**WHAT TO PRODUCE:** Repeat all the lines below exactly, but omit the pictures.

**PROVIDED MATERIAL:**

******************************

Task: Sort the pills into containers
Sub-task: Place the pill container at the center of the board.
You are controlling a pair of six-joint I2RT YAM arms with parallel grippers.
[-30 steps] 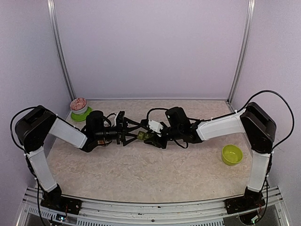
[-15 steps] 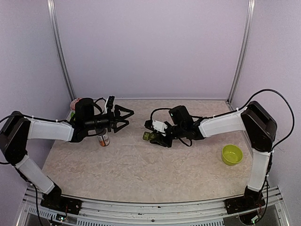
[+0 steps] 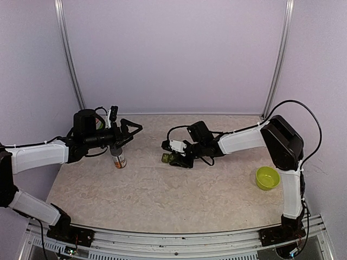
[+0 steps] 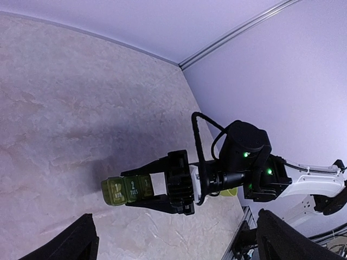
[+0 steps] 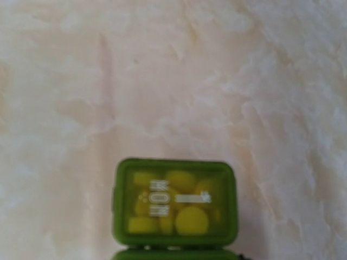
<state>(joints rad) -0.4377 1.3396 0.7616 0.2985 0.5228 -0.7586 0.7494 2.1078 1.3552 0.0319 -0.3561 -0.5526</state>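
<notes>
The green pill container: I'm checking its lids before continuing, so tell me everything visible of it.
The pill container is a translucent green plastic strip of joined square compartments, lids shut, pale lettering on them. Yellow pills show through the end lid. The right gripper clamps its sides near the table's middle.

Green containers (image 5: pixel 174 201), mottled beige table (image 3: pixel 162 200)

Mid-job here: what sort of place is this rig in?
Probably a lab test booth: plain lilac walls, metal corner rails, a marble-patterned table, with the right gripper holding a pill organizer.
</notes>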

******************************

**RESPONSE BELOW:**
Task: Sort the pills into containers
Sub-task: Place the pill container at the center of the board.
You are controlling a pair of six-joint I2RT YAM arms with parallel grippers.
[-30 steps] 
[-15 steps] 
[+0 steps] 
[+0 steps] 
[+0 steps] 
<state>(joints rad) -0.4377 1.3396 0.7616 0.2985 0.5228 -0.7586 0.7494 2.1078 1.3552 0.0319 -0.3561 -0.5526</state>
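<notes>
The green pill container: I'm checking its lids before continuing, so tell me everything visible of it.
The pill container is a translucent green plastic strip of joined square compartments, lids shut, pale lettering on them. Yellow pills show through the end lid. The right gripper clamps its sides near the table's middle.

Green containers (image 5: pixel 174 201), mottled beige table (image 3: pixel 162 200)

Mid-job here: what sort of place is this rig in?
Probably a lab test booth: plain lilac walls, metal corner rails, a marble-patterned table, with the right gripper holding a pill organizer.
</notes>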

No additional lines are needed for this answer.